Der Wortlaut des Erbvertrages vom 30. November 1967 gibt keinen Hinweis auf einen den unmittelbaren Regelungsgehalt einer gegenseitigen Erbeinsetzung der Eheleute in Verbindung mit der Sanktion einer Geltendmachung des Pflichtteils beim ersten Erbfall überschreitenden, auf eine Schlusserbeneinsetzung der Kinder gerichteten Willen. Anknüpfungspunkte in diese Richtung lassen sich auch nicht einer aus dem früheren Erbvertrag zu UR.- Nr. 239/1947 des Notars Dr. B. in Rheydt/Odenkirchen vom 27. März 1947 abgeleiteten Entwicklung des Erblasserwillens entnehmen und sind auch sonst weder aufgezeigt worden noch ersichtlich. Unverständlich erscheint in diesem Zusammenhang die Interpretation des Nachlassgerichts, wonach der Erbvertrag 1967 von der Wahrung der Interessen der Kinder nicht habe abweichen wollen; denn dem Erbvertrag 1947 eine derartige „Interessenwahrung“ der Kinder nicht zu entnehmen ist.
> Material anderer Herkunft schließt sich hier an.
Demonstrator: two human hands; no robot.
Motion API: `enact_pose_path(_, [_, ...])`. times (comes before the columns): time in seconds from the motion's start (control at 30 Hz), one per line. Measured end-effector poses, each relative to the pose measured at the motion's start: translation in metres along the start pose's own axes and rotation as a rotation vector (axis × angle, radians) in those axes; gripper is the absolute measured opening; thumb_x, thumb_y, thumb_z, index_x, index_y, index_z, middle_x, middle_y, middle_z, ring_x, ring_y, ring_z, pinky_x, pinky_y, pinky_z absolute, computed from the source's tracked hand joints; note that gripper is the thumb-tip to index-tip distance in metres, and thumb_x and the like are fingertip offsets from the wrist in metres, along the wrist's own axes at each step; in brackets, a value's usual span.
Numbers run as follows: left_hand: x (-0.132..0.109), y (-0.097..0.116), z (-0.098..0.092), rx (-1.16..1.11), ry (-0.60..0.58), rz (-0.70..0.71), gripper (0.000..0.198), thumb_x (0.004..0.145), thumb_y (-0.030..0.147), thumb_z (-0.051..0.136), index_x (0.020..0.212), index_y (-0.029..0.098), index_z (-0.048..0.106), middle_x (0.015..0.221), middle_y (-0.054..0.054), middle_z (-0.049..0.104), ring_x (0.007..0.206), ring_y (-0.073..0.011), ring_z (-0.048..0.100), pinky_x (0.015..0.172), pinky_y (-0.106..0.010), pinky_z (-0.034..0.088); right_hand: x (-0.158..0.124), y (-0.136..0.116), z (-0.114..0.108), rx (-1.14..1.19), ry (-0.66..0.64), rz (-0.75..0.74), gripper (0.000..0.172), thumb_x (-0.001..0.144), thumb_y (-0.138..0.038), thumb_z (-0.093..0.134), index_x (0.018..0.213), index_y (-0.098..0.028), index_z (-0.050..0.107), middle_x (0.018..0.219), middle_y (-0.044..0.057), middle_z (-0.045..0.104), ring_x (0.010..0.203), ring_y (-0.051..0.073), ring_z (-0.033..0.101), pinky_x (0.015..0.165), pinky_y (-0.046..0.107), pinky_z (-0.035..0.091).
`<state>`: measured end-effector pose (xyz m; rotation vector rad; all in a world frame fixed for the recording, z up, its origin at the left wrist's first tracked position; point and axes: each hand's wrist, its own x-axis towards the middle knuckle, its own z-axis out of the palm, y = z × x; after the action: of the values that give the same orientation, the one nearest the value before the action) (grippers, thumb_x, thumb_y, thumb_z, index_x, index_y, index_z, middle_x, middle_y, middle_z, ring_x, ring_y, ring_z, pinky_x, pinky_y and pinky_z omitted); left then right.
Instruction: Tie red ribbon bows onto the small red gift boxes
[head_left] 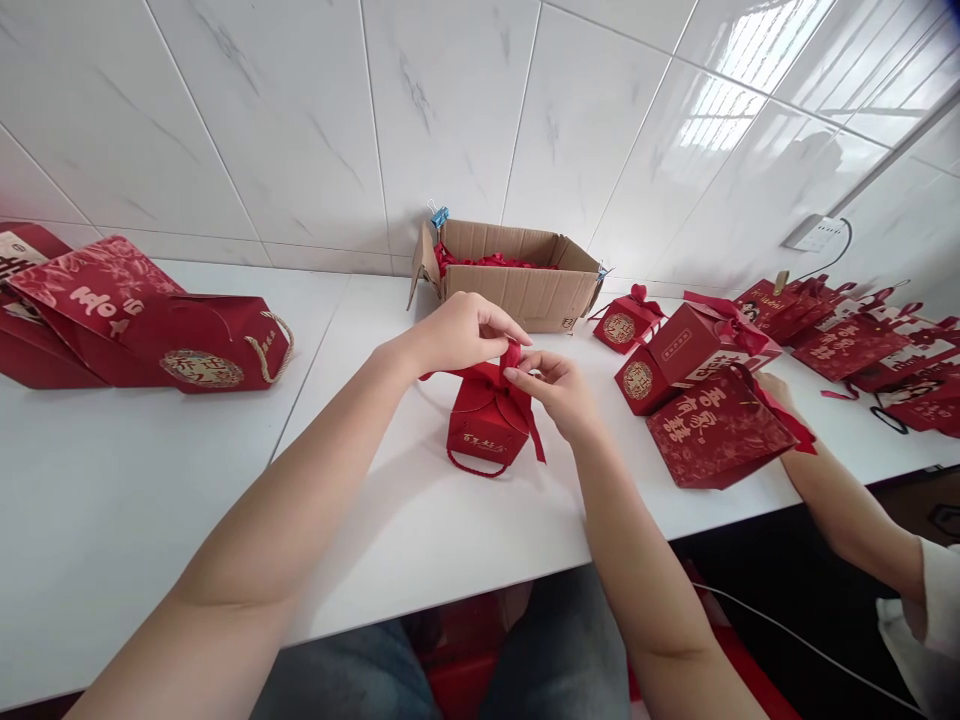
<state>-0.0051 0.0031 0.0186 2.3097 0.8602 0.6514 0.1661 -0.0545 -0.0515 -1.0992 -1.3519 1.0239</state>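
Note:
A small red gift box [487, 430] with gold lettering stands upright on the white table in front of me, a red cord handle hanging at its near side. Red ribbon [511, 356] is gathered in a loop above its top, and one tail hangs down the right side. My left hand [466, 335] pinches the ribbon from the left, fingers curled over it. From the right, my right hand [551, 388] holds the same ribbon between thumb and fingers. The exact knot is partly hidden by my fingers.
Behind the gift box is an open cardboard box [517, 290] containing red ribbon. Larger red boxes [210, 345] lie at left. More red gift boxes [720, 430] stand at right, beside a co-worker's arm [840, 500]. A socket strip [814, 233] is on the tiled wall.

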Motion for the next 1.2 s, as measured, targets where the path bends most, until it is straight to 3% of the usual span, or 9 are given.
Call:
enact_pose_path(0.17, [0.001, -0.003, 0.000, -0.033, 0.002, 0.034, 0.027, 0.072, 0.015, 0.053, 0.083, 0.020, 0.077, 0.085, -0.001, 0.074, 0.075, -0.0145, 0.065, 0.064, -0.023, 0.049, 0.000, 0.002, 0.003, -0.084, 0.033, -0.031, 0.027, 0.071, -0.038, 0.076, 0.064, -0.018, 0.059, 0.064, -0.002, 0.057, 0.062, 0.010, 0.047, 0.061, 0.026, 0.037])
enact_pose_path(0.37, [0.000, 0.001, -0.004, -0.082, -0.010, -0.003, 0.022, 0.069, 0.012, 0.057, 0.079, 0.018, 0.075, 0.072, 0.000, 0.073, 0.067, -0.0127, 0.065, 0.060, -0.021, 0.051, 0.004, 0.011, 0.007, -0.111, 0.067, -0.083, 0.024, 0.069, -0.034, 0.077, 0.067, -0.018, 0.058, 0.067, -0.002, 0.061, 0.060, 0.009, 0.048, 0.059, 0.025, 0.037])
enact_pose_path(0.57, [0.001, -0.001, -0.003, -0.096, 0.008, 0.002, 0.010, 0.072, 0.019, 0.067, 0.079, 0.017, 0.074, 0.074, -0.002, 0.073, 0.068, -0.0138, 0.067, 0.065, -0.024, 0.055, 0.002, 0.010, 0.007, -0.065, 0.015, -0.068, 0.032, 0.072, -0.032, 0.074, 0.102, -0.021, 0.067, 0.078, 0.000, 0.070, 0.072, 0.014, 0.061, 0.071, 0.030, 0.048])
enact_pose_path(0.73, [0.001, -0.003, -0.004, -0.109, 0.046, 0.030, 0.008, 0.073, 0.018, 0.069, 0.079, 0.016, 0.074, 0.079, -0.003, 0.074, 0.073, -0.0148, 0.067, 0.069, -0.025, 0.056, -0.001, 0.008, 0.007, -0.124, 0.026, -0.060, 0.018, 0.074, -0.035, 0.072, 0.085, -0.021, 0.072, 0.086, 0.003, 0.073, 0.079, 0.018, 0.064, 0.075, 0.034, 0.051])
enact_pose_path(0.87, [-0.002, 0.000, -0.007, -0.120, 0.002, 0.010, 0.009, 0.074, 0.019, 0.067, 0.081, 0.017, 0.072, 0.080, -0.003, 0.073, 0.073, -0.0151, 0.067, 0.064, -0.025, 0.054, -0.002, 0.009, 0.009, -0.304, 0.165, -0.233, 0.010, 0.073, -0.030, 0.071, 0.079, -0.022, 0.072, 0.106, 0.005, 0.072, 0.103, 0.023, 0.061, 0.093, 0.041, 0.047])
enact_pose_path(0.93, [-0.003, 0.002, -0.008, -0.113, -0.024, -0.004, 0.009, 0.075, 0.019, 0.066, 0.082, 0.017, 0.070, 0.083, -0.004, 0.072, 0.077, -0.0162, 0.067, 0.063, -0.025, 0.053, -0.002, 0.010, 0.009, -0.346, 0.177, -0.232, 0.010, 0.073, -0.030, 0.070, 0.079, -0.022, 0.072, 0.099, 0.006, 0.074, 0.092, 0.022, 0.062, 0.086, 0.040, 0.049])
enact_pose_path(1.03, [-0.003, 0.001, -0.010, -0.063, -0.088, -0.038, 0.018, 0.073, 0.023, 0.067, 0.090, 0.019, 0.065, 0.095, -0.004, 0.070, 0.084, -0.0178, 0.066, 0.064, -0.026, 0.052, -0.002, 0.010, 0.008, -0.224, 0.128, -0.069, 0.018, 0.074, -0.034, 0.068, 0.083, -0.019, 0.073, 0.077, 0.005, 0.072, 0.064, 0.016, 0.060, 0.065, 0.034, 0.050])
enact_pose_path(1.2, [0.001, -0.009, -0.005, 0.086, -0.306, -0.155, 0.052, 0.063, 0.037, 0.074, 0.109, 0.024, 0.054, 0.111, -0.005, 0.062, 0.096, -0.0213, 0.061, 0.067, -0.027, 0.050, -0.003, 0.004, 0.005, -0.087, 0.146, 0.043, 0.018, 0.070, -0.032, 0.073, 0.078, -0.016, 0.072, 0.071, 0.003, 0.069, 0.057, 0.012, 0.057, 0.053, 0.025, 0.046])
Hiernach mag es sein, dass die Erblasserin und ihr Ehemann über den im Erbvertrag aus dem Jahr 1967 verbalisierten Regelungsgehalt hinaus den Willen einer Schlusserbeneinsetzung gehabt haben; ein solcher lässt sich indes nicht anhand greifbarer Tatsachen feststellen. Deshalb kann hier dahinstehen, wie sich ein solcher Wille dokumentieren müsste, ob es etwa hierzu stets einer Andeutung im Erbvertrag bedürfte (vgl. hierzu Senat, FG-Prax 2012, 22).
cc)Jedenfalls bleibt festzuhalten, dass sich dem Erbvertrag vom 30. November 1967 eine Bindung der Erblasserin durch eine Schlusserbeneinsetzung nicht entnehmen lässt, mit der Folge, dass die Erblasserin nach dem Tode ihres Ehemannes hierdurch nicht daran gehindert war, den Beteiligten zu 1 durch die letztwillige Verfügung vom 12. Mai 2009 zum Alleinerben einzusetzen.
Nach alledem war der angefochtene Beschluss aufzuheben.
Eine Kostenentscheidung ist nicht veranlasst.
Die Wertfestsetzung findet ihre Grundlage in §§ 131 Abs. 4, 30 Abs. 1 KostO.